Trained on ImageNet classification models. The library is designed to work both with Keras and TensorFlow Keras. See example below.

Important!

There was a huge library update 05 of August. Now classification-models works with both frameworks: keras and tensorflow.keras. If you have models, trained before that date, to load them, please, use image-classifiers (PyPI package name) of 0.2.2 version. You can roll back using pip install -U image-classifiers==0.2.2.

Architectures:

Specification

The top-k accuracy were obtained using center single crop on the 2012 ILSVRC ImageNet validation set and may differ from the original ones. The input size used was 224x224 (min size 256) for all models except:

  • NASNetLarge 331x331 (352)
  • InceptionV3 299x299 (324)
  • InceptionResNetV2 299x299 (324)
  • Xception 299x299 (324)

The inference *Time was evaluated on 500 batches of size 16. All models have been tested using same hardware and software.
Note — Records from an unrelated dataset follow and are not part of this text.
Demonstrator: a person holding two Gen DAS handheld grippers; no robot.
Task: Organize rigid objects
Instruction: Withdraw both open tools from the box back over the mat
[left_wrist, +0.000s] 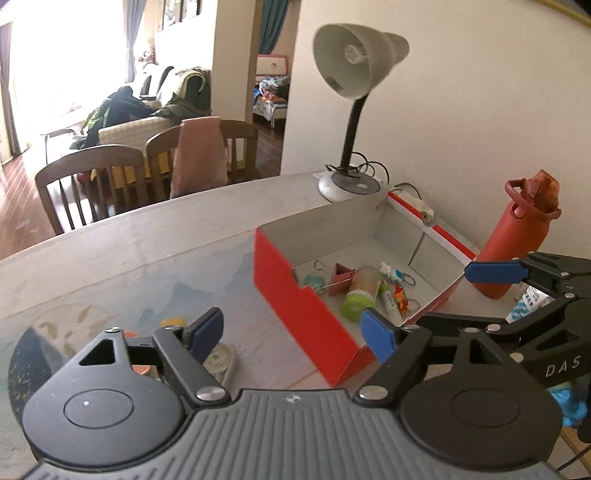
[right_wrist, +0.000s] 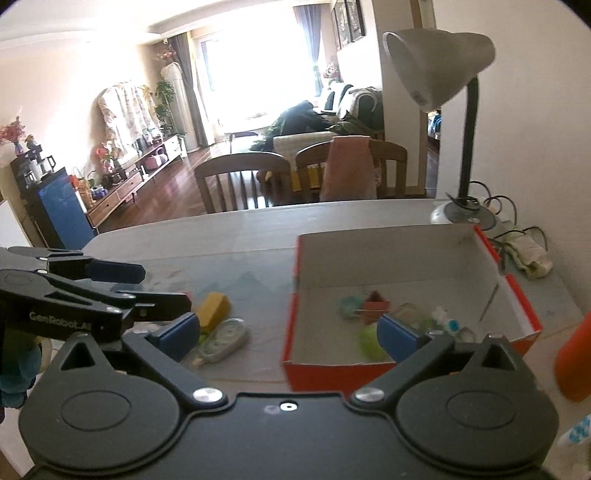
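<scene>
Two black handheld grippers, left (left_wrist: 291, 326) and right (right_wrist: 290, 338), hover with blue-padded jaws spread wide and empty above a red cardboard box (left_wrist: 295, 295) holding small trinkets on a pale table (left_wrist: 147, 236).

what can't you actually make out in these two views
- Small items in the red box: motion blur in the right wrist view smears them; only colours show.
- Things on the table left of the box: the left claw covers most in its view, including the clear tape dispenser.
- Red bottle: cut by the right wrist view's edge.
- Packet behind the right claw: print too small.
</scene>
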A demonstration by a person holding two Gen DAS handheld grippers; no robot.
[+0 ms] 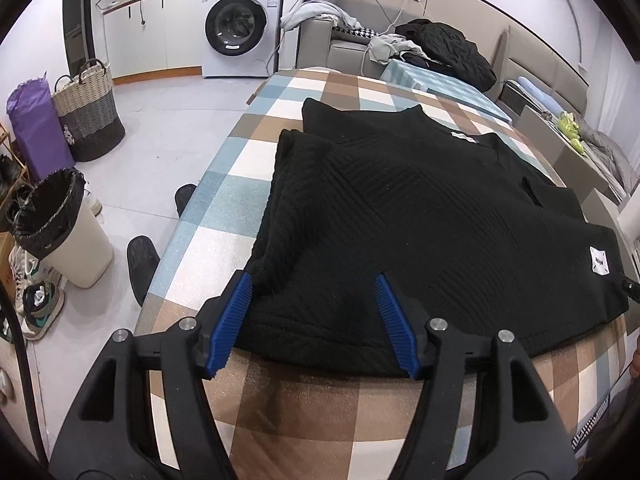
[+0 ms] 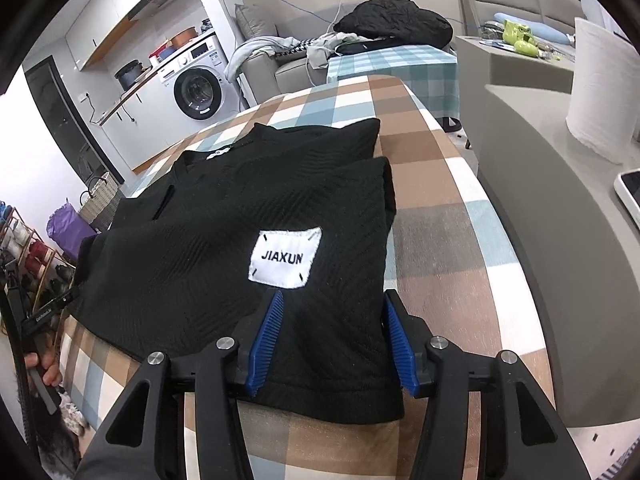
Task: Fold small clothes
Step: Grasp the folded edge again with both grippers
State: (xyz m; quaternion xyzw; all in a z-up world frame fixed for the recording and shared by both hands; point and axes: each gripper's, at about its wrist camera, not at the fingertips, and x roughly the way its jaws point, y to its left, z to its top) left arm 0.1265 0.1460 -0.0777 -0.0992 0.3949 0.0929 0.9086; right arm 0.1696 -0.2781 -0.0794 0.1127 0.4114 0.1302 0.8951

Time is listed just for comparison of performance.

Model Acc@1 Acc@5 Time* Source
vgg16 70.79 89.74 24.95 keras
vgg19 70.89 89.69 24.95 keras
resnet18 68.24 88.49 16.07 mxnet
resnet34 72.17 90.74 17.37 mxnet
resnet50 74.81 92.38 22.62 mxnet
resnet101 76.58 93.10 33.03 mxnet
resnet152 76.66 93.08 42.37 mxnet
resnet50v2 69.73 89.31 19.56 keras
resnet101v2 71.93 90.41 28.80 keras
resnet152v2 72.29 90.61 41.09 keras
resnext50 77.36 93.48 37.57 keras
resnext101 78.48 94.00 60.07 keras
densenet121 74.67 92.04 27.66 keras
densenet169 75.85 92.93 33.71 keras
densenet201 77.13 93.43 42.40 keras
inceptionv3 77.55 93.48 38.94 keras
xception 78.87 94.20 42.18 keras
inceptionresnetv2 80.03 94.89 54.77 keras
seresnet18 69.41 88.84 20.19 pytorch
seresnet34 72.60 90.91 22.20 pytorch
seresnet50 76.44 93.02 23.64 pytorch
seresnet101 77.92 94.00 32.55 pytorch
seresnet152 78.34 94.08 47.88 pytorch
seresnext50 78.74 94.30 38.29 pytorch
seresnext101 79.88 94.87 62.80 pytorch
senet154 81.06 95.24 137.36 pytorch
nasnetlarge 82.12 95.72 116.53 keras
nasnetmobile 74.04 91.54 27.73 keras
mobilenet 70.36 89.39 15.50 keras
mobilenetv2 71.63 90.35 18.31 keras

Weights

Name Classes Models
'imagenet' 1000 all models
'imagenet11k-place365ch' 11586 resnet50
'imagenet11k' 11221 resnet152

Installation

Requirements:

  • Keras >= 2.2.0 / TensorFlow >= 1.12
  • keras_applications >= 1.0.7
Note
This library does not have TensorFlow in a requirements for installation. 
Please, choose suitable version (‘cpu’/’gpu’) and install it manually using 
official Guide (https://www.tensorflow.org/install/).

PyPI stable package:

$ pip install image-classifiers==0.2.2

PyPI latest package:

$ pip install image-classifiers==1.0.0b1

Latest version:

$ pip install git+https://github.com/qubvel/classification_models.git

Examples

Loading model with imagenet weights:
# for keras
from classification_models.keras import Classifiers

# for tensorflow.keras
# from classification_models.tfkeras import Classifiers

ResNet18, preprocess_input = Classifiers.get('resnet18')
model = ResNet18((224, 224, 3), weights='imagenet')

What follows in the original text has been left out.